The protagonist of this novel is also a psychotherapist (write what you know). Chris Katiwa is packing up his Harley Street office prior to moving to new premises when he discovers tapes from the 1980s, when he travelled to Italy to interview Louise, a young woman suspected of murdering two friends, Kate and John, who had gone missing. An unexpected snowfall finds him marooned and with Kay, a young woman who he invites in from the street, Chris starts to listen to the tapes and remember what happened all those years ago, with the rest of the book divided between events in the present day (London, 2010) and the past (Pisa, 1986), when a serial killer named the Wolfman was preying on young women..

A word about the book's title, which may stumble into the territory of spoiler - the missing Kate, an academic, was fascinated by the poet Jack France, John's father, and in particular with the book K, a reproduction of ten letters France wrote to a mystery woman, identified only by that initial. Jack France disappeared from the same hotel Kate and John were staying at when they disappeared. Left behind, and found by Louise, is a letter from Jack France addressed to Kate/K, the eleventh letter of the title, while K is also the eleventh letter of the alphabet. It introduces a time slip element to the narrative, though it could also be a red herring, as there are other names in the frame for the mysterious K.

Much of the novel's underlying foundation has to do with Chris' family past, his abusive father who spent time in prison for attacking a young woman, a crime of which he may or may not have been guilty, the victim herself being an unreliable narrator. Throwing a sidelight onto Chris' character are the discussions he has with his supervisor Blanca, her insights into his personality. And although it's pitched ambiguously, there's a supernatural element, with certain characters turning out to be ghosts.

This is a book about which I am in two minds. On the one hand it is compulsively readable, well written and packed with wry observations, and along the way it plays intricate games with time and memory. On the other at the end of the book while I enjoyed the journey I had little to no idea as to what had actually taken place, the meaning and intent behind this string of incidents and events, and was left with a vague feeling of having been short changed by an author who has made ambiguity too much of a virtue. Yes, authors are supposed to know more than they reveal, but here I feel Tomaszewski misjudges how much to share.

Although the events in 1986, particularly the disappearance of Kate and John and their back story, are all fascinating, with some imaginative twists and turns that at times threaten to capsize the plot, I suspect the real focus of the book is meant to be Chris and his troubled family past. And yet, as everything appears to have been revealed to his younger self, why mature Chris twenty four years later is given a spirit/psychological prompt to dig this stuff up again is something that puzzled me. Similarly the whole thing with the Wolfman just seems like window dressing, unless this ruthless serial killer is meant to somehow represent Chris' father. One interpretation that occurred to me, is that the ghosts Chris interacts with are in fact projections of his subconscious, with the cynic in my soul noting that they all end up in bed with him.

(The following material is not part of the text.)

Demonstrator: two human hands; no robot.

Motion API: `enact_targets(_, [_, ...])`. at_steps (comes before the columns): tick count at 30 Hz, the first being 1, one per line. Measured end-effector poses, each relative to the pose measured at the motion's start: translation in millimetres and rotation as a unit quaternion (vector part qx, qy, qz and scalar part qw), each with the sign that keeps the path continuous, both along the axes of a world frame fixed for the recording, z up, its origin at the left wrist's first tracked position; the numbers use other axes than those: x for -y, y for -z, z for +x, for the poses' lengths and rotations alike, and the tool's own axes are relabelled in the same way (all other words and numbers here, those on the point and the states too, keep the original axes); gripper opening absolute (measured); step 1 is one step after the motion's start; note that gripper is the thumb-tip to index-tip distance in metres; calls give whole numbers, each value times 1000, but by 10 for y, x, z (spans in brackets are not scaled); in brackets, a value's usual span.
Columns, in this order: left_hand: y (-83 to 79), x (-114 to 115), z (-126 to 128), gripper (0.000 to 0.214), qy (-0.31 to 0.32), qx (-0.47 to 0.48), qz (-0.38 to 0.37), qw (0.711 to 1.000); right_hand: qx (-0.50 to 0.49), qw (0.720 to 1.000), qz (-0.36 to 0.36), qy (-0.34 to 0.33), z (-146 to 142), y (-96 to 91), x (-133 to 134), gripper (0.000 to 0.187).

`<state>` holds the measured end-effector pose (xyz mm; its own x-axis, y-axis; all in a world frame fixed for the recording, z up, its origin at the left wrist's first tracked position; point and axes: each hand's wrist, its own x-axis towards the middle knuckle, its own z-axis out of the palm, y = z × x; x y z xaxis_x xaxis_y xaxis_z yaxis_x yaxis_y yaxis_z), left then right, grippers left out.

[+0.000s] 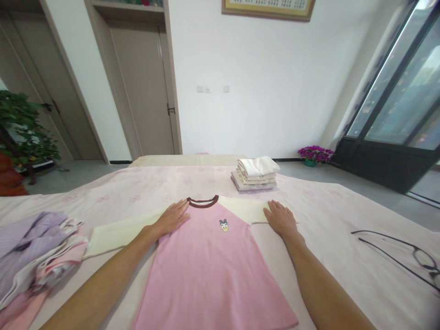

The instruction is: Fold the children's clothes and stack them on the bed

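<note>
A pink T-shirt (pixel 209 270) with cream sleeves, a brown collar and a small duck badge lies spread flat on the bed. My left hand (pixel 173 217) rests flat on its left shoulder, beside the collar, fingers stretched out. My right hand (pixel 281 218) lies flat on the cream right sleeve (pixel 244 209), fingers spread. Neither hand holds anything.
The bed has a pale pink sheet (pixel 330 215). A stack of folded light clothes (pixel 255 173) sits beyond the shirt. Loose lilac and pink garments (pixel 32 250) are heaped at the left. Black-framed glasses (pixel 409 255) lie at the right. A potted plant (pixel 20 130) and doors stand behind.
</note>
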<state>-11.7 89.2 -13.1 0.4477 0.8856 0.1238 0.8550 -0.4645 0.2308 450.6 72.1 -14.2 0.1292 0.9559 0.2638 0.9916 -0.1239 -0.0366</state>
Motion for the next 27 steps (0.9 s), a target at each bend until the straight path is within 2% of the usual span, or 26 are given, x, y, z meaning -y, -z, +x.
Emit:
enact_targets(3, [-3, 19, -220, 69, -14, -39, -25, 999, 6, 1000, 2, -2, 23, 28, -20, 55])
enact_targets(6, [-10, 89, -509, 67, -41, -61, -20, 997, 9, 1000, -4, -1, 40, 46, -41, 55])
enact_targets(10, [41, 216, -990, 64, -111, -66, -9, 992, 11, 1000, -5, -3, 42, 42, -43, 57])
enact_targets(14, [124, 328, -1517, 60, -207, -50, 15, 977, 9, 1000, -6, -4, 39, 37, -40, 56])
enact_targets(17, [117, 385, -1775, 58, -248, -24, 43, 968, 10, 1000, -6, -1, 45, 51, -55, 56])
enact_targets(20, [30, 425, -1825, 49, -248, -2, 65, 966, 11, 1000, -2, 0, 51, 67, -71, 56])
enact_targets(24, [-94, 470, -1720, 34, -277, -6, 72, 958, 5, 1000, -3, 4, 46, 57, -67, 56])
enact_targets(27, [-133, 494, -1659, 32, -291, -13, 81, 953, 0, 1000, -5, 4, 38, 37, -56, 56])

A back cover blurb describes the book as 'a ghost story about story as much as about ghosts', adding 'memories are the real spectres of this world, and each of us is haunted', which is fair enough. Chris is in a very real sense haunted by these memories of the past, but in showing that does the book provide anything more concrete for the reader to sink his teeth into? I'm thinking not, so much as I enjoyed it I wasn't really satisfied and felt left with more questions than I started out with, which would be okay if I felt they were anything more than artificialities generated by another. The various elements of the novel were certainly interesting but as far as I could tell they simply didn't add up to anything larger than the sum of their parts. It's an ambitious book, but one that for me failed to achieve whatever aims its author intended.